Burada yaşanan değişim kimi zaman “çağın gereği”, kimi zaman “geleceğe uyum”, kimi zaman da “gelişim” gibi kavramlarla meşrulaştırılmak isteniyor. Oysa bu savrulmanın ne gerçek bir gelişimle ne de geri kalmışlıkla doğrudan bir ilgisi vardır. Bu değişimlerin büyük bölümü, sadece bir bahanenin arkasına sığınmaktan ibarettir. İlkesiz dönüşlerin adı gelişim olamaz; bu ancak sorumluluktan kaçışın, dün söylenenin hesabını vermekten kurtulmanın kibar bir kılıfıdır.
Dün savunulanla bugün savunulan arasındaki keskin çelişkiler artık kimseyi şaşırtmıyor. Aynı kişi, aynı kurum, hatta aynı siyasi yapı; çok kısa zaman aralıklarında tamamen zıt tutumlar sergileyebiliyor. İlke yerine çıkarın, duruş yerine konjonktürün belirleyici olduğu bu anlayış, toplumda derin bir güvensizlik yaratıyor. Çünkü insanlar neye inanacaklarını, kime güveneceklerini, hangi sözün yarın da geçerli olacağını kestiremiyor.

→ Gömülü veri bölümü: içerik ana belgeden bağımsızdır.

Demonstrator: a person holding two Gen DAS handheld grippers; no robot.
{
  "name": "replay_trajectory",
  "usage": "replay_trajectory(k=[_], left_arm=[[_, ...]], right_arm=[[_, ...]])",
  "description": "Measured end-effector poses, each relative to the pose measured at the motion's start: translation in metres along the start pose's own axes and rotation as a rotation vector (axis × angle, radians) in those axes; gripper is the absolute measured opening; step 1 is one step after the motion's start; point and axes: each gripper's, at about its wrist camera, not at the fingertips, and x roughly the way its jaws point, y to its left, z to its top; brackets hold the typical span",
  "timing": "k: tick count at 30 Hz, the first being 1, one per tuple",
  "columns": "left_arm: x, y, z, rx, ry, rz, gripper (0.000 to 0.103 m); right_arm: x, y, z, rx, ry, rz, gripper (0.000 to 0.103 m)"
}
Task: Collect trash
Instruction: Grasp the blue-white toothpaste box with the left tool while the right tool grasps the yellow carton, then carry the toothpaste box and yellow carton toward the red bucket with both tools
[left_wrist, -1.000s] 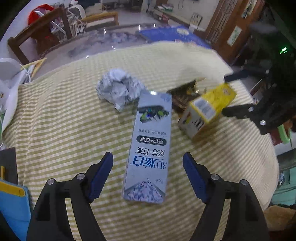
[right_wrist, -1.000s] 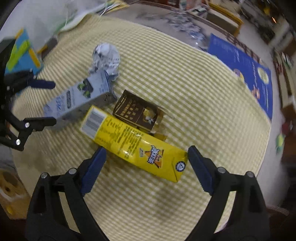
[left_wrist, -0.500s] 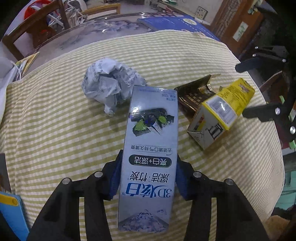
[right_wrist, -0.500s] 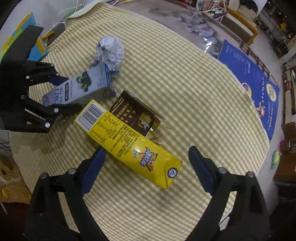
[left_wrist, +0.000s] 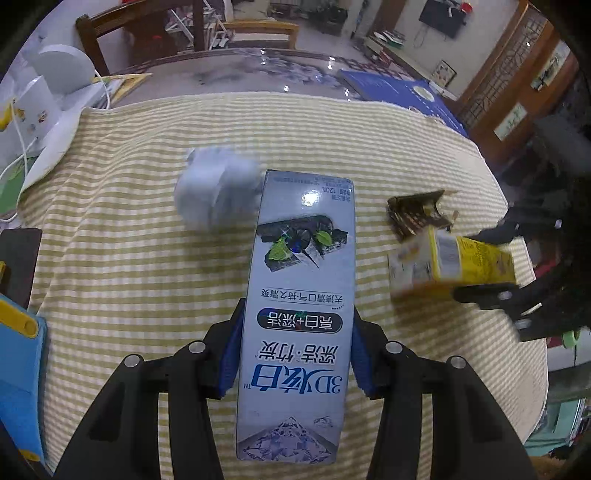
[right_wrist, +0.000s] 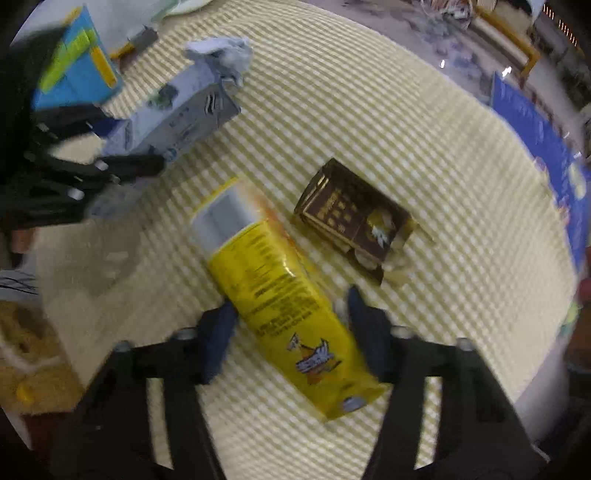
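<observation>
The left gripper (left_wrist: 295, 354) fingers pinch the long grey-blue toothpaste carton (left_wrist: 301, 295); the right gripper (right_wrist: 291, 328) fingers clamp the yellow drink carton (right_wrist: 280, 299), tilted.

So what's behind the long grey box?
A crumpled paper ball sits behind the grey box, on the checked cloth. The box hides part of the ball and the cloth beneath it.

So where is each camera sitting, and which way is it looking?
Left wrist: rides the left gripper, looking forward along its fingers over the grey-blue toothpaste box clamped between them; the right gripper shows at the right edge.
Right wrist: rides the right gripper, looking forward over the yellow carton it grips; the left gripper shows at left.
Shared: both boxes, the crumpled paper ball, the brown-gold box, the checked tablecloth.
</observation>
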Motion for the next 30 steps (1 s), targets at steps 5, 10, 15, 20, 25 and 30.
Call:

Yüzer gezer düşünceler en çok gençleri etkiliyor. Dün doğru denilen bugün yanlış, dün yanlış denilen bugün doğru ilan ediliyor. Bu zihinsel karmaşa; sorgulamayan, yönünü pusuladan değil rüzgârdan alan bir kalabalık doğuruyor. İlkesizliğin normalleştiği bir ortamda ahlaki değerler de hızla aşınıyor; emek, liyakat, adalet ve sorumluluk gibi kavramlar içi boş sloganlara dönüşüyor.

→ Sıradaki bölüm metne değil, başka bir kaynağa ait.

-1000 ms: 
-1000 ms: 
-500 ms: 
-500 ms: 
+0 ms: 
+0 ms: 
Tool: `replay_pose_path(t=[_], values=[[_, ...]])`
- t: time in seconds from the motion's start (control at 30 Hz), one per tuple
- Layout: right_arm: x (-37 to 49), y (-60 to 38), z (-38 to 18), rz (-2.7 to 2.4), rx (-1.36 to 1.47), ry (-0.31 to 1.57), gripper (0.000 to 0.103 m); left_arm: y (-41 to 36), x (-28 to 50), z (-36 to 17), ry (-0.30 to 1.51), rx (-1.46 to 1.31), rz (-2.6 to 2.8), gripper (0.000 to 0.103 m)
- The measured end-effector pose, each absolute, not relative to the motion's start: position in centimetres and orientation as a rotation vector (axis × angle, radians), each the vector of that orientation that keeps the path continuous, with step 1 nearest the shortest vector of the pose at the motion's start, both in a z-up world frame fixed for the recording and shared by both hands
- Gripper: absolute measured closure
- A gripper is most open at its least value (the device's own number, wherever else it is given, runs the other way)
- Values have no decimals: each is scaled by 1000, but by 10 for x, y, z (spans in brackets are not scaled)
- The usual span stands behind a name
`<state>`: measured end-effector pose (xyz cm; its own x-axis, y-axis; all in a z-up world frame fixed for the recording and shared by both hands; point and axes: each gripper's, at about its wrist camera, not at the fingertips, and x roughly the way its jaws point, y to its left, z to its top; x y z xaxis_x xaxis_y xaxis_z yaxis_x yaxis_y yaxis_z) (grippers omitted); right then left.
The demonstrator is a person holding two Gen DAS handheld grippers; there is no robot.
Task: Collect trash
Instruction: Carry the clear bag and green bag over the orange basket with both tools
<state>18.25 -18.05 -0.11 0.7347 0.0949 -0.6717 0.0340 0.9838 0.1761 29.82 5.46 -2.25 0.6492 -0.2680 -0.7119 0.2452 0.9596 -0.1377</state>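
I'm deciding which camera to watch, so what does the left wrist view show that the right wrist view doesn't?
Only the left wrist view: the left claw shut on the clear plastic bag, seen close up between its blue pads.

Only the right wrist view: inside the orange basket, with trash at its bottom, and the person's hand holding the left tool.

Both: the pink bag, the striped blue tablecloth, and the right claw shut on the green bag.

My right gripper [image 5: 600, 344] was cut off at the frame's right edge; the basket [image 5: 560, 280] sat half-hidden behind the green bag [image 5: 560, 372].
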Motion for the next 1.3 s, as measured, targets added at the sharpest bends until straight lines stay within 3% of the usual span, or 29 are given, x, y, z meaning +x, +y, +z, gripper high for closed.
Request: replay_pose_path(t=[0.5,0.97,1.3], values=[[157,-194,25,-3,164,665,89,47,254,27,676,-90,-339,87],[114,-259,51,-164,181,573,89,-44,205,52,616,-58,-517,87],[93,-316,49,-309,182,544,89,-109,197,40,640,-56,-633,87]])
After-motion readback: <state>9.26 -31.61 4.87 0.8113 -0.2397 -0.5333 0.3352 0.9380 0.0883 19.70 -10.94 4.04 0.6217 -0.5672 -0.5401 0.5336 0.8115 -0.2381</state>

İdeolojik tutarsızlık sadece düşünce dünyasını değil; ekonomiden adalete, eğitimden güven duygusuna kadar her alanı doğrudan etkiliyor. Çünkü bir ülkede fikirler sabit değilse, kurallar da sabit olmaz. Kurallar sabit değilse, gelecek de güvenli olmaz. Güvensiz bir toplumda ise ne yatırım olur, ne huzur sağlanır, ne de gerçek bir kalkınmadan söz edilebilir.
Çözüm, yeniden ilkeye dönmekten geçiyor. İdeolojiyi kör bir dogma olarak değil; ahlaki bir duruş, tutarlılık ve toplumsal sorumluluk bilinci olarak yeniden tanımlamak zorundayız. Dün ne söylediysek bugün de arkasında durabilmeyi, şartlar değişse de adaletten, insan onurundan ve emekten yana saf tutabilmeyi bir erdem hâline getirmeliyiz. Ancak o zaman, değişimi bahane eden bu savrulmalardan kurtulabilir; geleceği sağlam bir vicdan ve güven zemini üzerine kurabiliriz.
Benden bu hafta bu kadar hoş kalın.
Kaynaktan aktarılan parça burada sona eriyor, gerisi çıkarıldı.